Collection entries
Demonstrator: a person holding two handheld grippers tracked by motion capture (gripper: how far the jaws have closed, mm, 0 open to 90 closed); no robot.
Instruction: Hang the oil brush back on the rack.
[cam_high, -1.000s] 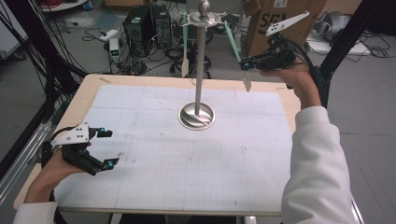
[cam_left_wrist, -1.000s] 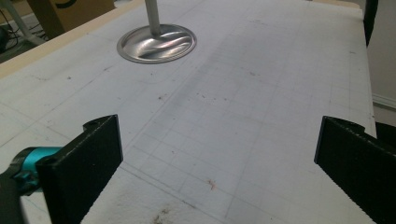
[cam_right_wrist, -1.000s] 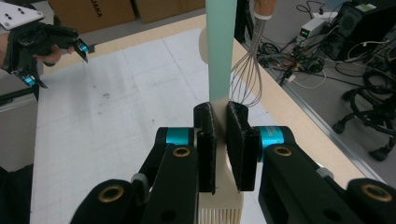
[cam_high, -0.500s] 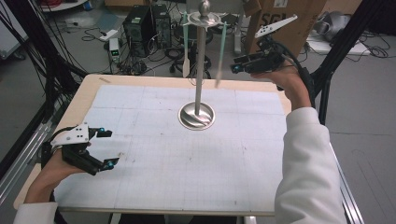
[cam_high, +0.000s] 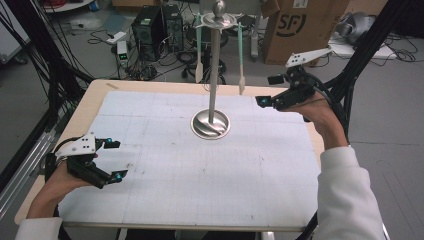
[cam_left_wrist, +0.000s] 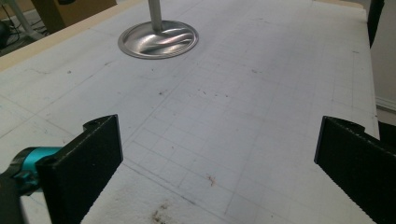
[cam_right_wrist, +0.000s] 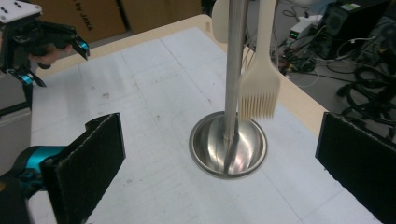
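Two brushes (cam_high: 241, 60) hung on the stand (cam_high: 214, 65), upper middle. The right gripper (cam_high: 263, 101), fingers just opened and empty, sat beside them; the left gripper (cam_high: 116, 160) rested wide open at lower left above the desk (cam_high: 200, 200). Hanging looked done.

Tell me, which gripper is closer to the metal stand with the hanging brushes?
Right. The right gripper hovers just beside the stand, jaws open; the left gripper sits far off at the table's near corner.

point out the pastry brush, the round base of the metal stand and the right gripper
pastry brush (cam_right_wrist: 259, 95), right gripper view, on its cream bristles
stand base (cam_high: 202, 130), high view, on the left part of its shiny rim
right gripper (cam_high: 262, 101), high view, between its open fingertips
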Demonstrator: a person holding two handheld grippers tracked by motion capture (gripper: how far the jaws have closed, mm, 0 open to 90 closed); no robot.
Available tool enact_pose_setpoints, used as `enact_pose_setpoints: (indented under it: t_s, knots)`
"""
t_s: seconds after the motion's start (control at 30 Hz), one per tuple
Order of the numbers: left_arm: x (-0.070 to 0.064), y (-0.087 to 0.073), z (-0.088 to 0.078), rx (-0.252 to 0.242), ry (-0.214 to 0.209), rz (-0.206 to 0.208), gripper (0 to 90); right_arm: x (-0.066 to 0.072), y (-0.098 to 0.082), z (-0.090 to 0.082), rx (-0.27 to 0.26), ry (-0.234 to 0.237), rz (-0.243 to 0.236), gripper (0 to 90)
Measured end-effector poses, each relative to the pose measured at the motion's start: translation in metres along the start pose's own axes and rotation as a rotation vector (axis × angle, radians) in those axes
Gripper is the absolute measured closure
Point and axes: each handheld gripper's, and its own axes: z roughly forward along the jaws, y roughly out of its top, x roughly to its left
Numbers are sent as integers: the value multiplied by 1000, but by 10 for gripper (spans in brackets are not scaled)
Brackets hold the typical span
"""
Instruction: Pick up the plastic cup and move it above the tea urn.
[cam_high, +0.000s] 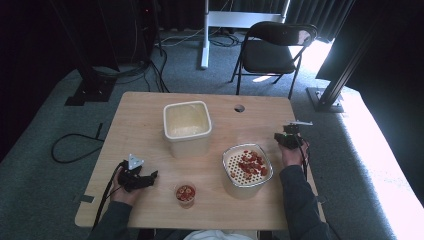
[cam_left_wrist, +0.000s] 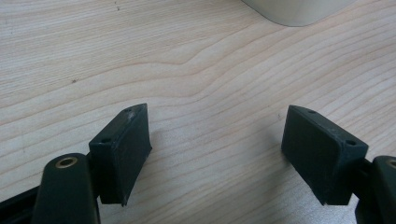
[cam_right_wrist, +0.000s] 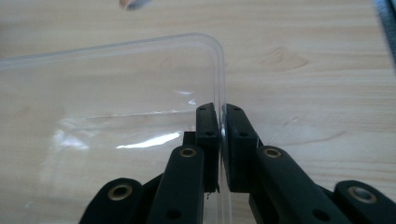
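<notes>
In the right gripper view my right gripper (cam_right_wrist: 222, 112) is shut on the rim of a clear plastic lid (cam_right_wrist: 140, 93), near its rounded corner; the lid lies flat over the wooden table (cam_right_wrist: 303, 70). The high view has the right gripper (cam_high: 287, 137) by the table's right edge, just beyond a pale tub (cam_high: 235, 182) whose perforated insert holds red pieces (cam_high: 252, 162). My left gripper (cam_high: 150, 176) rests near the front left of the table. Its jaws stand wide apart in the left gripper view, the left gripper (cam_left_wrist: 215, 121) open over bare wood.
A cream square tub (cam_high: 186, 125) stands at the table's (cam_high: 145, 115) middle back. A small cup (cam_high: 185, 194) with red pieces sits near the front edge. A cable hole (cam_high: 239, 108) is at the back. A folding chair (cam_high: 275, 50) stands beyond the table.
</notes>
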Motion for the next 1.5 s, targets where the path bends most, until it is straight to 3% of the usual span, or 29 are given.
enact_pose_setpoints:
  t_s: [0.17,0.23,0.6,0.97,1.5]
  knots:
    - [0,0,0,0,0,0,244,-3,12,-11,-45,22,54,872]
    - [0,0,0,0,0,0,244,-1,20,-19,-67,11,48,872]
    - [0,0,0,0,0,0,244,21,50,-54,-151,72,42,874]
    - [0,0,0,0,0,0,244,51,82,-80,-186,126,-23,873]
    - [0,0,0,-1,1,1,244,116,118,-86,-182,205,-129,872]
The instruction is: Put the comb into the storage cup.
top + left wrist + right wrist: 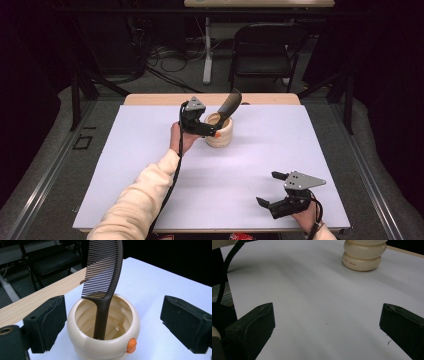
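Dark brown comb (103, 277) stands handle-down in cream pot (105, 340); both grippers' jaws spread, holding nothing

from my seat i see a table (150, 165) covered by a white sheet, with a strip of bare pale wood (150, 99) along its far edge. the one thing standing directly on the sheet is a cream pot (220, 134), rounded and ribbed, with a small orange knob on its side, set a little beyond the middle toward the far edge. the sheet around it is plain, with a few tiny dark specks (326, 323) near my side.
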A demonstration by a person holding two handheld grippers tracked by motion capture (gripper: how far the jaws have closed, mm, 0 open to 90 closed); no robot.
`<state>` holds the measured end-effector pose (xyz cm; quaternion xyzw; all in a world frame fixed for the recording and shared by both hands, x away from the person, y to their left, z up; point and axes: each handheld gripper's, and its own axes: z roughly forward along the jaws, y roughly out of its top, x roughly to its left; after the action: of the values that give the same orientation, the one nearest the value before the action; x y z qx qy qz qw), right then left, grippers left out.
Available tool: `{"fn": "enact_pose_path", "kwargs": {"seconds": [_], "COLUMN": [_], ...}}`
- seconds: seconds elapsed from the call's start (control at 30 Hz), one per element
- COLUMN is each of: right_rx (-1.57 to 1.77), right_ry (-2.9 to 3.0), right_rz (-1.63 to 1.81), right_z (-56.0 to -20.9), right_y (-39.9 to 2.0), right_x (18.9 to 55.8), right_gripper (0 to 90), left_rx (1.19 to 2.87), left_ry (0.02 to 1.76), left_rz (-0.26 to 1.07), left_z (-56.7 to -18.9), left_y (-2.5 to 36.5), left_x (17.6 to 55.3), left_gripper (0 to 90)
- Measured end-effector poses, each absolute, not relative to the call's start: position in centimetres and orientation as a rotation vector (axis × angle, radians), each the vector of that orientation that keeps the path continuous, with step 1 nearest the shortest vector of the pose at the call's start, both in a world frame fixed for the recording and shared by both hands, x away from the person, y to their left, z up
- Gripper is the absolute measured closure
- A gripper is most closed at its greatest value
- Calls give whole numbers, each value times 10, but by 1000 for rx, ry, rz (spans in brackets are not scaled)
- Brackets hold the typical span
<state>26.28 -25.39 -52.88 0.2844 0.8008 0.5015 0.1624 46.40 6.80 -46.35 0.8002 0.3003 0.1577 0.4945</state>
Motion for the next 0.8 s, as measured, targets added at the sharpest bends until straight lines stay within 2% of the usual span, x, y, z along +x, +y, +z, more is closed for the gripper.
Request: {"fn": "enact_pose_path", "kwargs": {"seconds": [0.27, 0.8], "right_rx": [819, 818], "right_ry": [2287, 2282], "right_rz": [1429, 1429], "right_z": [-529, -529], "right_y": [-254, -254], "right_x": [263, 263], "right_gripper": [0, 0], "left_rx": [1978, 1991], "left_ry": [728, 773], "left_rz": [395, 449], "left_z": [-455, -451], "left_y": [79, 112], "left_x": [458, 445], "left_gripper": [5, 3]}}
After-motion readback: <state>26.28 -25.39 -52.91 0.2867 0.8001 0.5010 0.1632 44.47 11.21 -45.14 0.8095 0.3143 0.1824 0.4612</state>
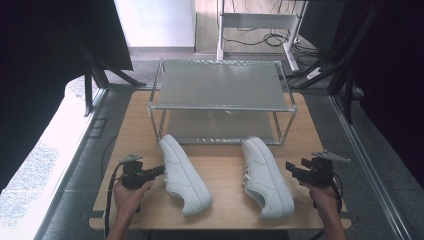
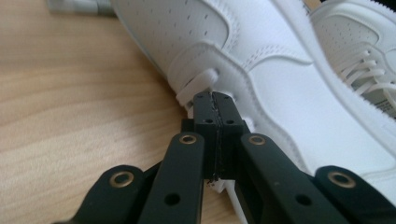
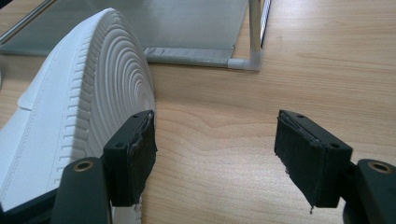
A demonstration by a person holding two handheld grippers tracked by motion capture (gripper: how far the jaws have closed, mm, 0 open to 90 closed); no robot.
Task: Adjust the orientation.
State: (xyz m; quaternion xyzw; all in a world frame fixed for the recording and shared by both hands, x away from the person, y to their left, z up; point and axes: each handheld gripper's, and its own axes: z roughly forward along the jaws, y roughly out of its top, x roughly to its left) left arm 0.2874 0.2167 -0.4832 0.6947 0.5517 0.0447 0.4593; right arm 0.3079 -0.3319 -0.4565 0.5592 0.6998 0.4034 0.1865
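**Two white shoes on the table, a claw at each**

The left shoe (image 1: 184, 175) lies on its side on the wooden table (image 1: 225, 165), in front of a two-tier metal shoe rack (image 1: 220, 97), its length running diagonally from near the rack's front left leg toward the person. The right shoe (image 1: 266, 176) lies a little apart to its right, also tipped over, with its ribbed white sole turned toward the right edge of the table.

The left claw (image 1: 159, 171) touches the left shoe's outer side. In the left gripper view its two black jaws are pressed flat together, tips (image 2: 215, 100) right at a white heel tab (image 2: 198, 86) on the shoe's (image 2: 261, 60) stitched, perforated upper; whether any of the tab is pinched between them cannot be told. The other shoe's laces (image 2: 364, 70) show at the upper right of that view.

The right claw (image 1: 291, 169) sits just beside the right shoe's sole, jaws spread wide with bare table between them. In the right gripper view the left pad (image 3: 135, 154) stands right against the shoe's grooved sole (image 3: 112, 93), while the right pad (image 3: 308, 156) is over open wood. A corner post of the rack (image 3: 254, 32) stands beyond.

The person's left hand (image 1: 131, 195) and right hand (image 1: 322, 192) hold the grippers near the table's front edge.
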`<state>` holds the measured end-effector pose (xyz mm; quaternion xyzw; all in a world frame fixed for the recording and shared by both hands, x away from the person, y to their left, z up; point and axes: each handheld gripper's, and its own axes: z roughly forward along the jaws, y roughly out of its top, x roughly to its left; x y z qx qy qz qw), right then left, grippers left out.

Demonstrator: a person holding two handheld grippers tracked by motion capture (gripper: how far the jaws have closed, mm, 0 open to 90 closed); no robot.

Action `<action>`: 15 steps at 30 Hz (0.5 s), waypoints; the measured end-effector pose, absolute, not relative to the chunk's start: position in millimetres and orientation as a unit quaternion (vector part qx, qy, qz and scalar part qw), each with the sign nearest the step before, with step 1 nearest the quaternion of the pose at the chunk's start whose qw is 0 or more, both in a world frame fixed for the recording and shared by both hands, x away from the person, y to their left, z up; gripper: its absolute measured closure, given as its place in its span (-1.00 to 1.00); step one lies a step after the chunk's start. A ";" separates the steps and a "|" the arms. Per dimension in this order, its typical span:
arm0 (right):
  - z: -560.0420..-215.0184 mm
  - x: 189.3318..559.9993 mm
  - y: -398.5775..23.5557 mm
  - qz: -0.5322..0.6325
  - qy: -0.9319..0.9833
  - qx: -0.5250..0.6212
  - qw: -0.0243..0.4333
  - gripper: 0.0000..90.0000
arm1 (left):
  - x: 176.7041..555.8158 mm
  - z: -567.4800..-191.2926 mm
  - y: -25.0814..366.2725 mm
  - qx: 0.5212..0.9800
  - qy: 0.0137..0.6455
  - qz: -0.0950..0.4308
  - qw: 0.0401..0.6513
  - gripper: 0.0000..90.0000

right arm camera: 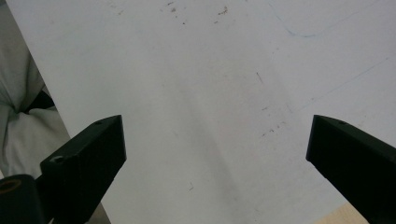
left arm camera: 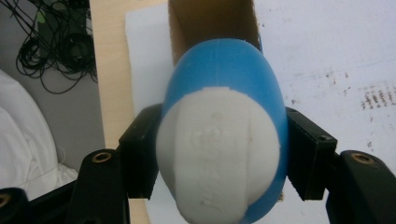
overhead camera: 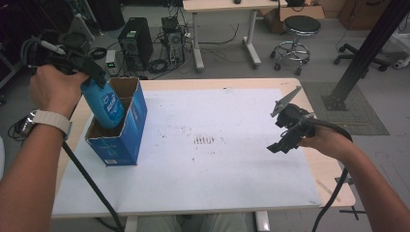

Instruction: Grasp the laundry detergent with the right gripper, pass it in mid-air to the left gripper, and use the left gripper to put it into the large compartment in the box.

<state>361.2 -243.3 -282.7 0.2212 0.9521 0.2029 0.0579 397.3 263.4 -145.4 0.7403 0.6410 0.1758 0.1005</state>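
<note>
In the left gripper view the left hand-held gripper (left arm camera: 219,158) is clamped on a blue bottle (left arm camera: 224,140), its pads pressing both flanks just behind the white end; the cardboard inside of the box (left arm camera: 210,23) opens beyond it. The high view shows that bottle tilted, its lower end inside the blue box at the worktop's (overhead camera: 232,193) left edge; the label's print is too small to read. The right hand-held gripper (overhead camera: 283,140) hovers near the right edge, jaws wide apart with nothing between them, over bare white sheet (right arm camera: 196,93). Open sheet lies between box and right hand-held gripper.
</note>
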 end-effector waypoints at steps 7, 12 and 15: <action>-283.0 360.2 -243.6 0.202 0.952 0.222 0.058 -0.90 | 399.5 -173.6 264.3 0.742 0.640 0.171 0.104 -0.15; -283.7 359.2 -243.6 0.201 0.953 0.221 0.056 -0.90 | 400.7 -193.3 263.6 0.746 0.635 0.175 0.102 -0.15; -284.3 359.1 -244.2 0.202 0.952 0.224 0.057 -0.90 | 401.6 -207.2 264.2 0.746 0.634 0.177 0.100 -0.15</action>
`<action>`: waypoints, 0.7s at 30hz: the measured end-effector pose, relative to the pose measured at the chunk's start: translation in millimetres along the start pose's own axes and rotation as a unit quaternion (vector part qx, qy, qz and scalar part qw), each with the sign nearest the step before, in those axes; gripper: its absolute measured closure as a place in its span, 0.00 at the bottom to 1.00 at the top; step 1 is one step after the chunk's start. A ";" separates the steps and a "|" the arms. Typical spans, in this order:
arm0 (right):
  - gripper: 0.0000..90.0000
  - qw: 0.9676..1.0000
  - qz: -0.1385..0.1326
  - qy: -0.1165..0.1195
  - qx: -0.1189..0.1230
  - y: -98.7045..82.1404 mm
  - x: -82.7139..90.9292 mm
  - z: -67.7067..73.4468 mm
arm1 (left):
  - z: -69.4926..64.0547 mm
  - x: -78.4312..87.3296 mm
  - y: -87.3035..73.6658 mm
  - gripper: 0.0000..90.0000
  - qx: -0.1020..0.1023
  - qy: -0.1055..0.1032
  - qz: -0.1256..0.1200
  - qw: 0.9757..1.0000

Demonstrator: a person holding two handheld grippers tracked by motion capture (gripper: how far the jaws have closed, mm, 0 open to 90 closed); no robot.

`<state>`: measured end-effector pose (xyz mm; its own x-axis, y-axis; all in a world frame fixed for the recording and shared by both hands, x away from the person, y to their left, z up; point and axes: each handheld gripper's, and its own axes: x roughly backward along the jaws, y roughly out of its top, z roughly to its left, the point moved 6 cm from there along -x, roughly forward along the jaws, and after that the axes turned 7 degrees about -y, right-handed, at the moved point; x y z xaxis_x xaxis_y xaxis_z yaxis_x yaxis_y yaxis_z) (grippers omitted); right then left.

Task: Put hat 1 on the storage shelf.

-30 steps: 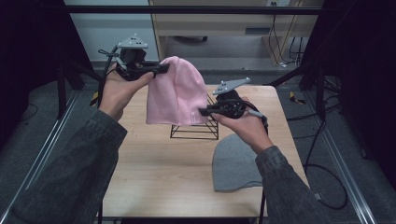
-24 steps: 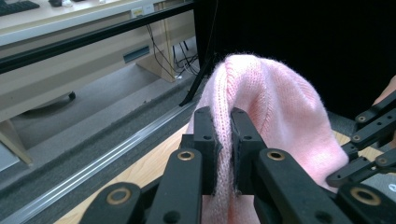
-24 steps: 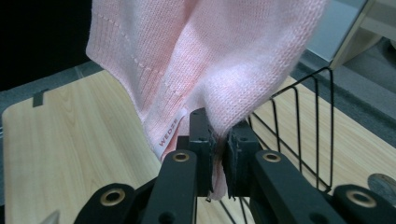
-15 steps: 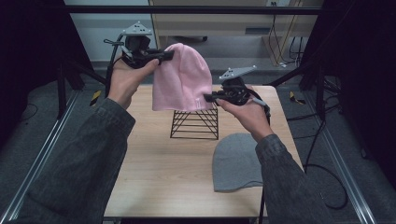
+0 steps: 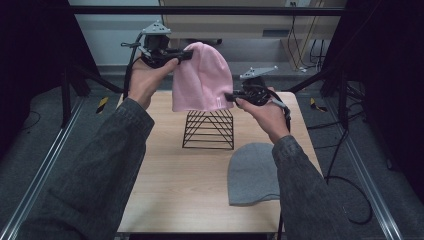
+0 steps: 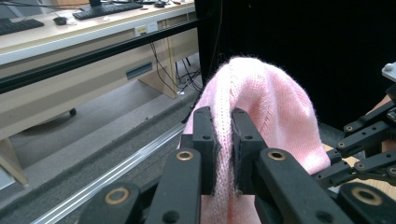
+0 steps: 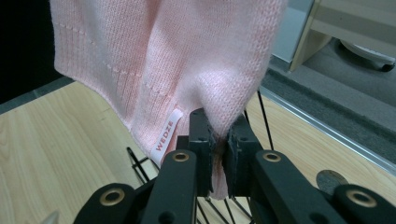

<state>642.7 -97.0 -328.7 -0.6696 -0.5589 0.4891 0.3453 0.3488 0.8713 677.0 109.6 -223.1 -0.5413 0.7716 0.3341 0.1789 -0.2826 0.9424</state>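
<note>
Hanging between them, the pink beanie (image 5: 202, 77) is clamped by the left gripper (image 5: 187, 53) and right gripper (image 5: 229, 97) above the wire rack (image 5: 209, 129).

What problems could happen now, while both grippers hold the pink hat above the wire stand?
The right gripper pinches only a small fold at the hem of the pink hat, so the knit might slip out. The hat hangs close over the wire stand and could snag on it. The left gripper also holds just a thin fold.

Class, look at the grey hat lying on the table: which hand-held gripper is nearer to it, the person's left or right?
Right. The right hand-held gripper grips the pink hat just beyond the grey hat; the left hand-held gripper grips it higher, across the table.
</note>
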 end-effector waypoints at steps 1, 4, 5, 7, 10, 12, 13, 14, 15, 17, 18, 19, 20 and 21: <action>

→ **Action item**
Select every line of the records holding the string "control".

→ **Written solution**
t_s: seconds after the motion's start (control at 30 Hz), one per tuple
- seconds: seconds elapsed from the call's start (control at 30 Hz), one per element

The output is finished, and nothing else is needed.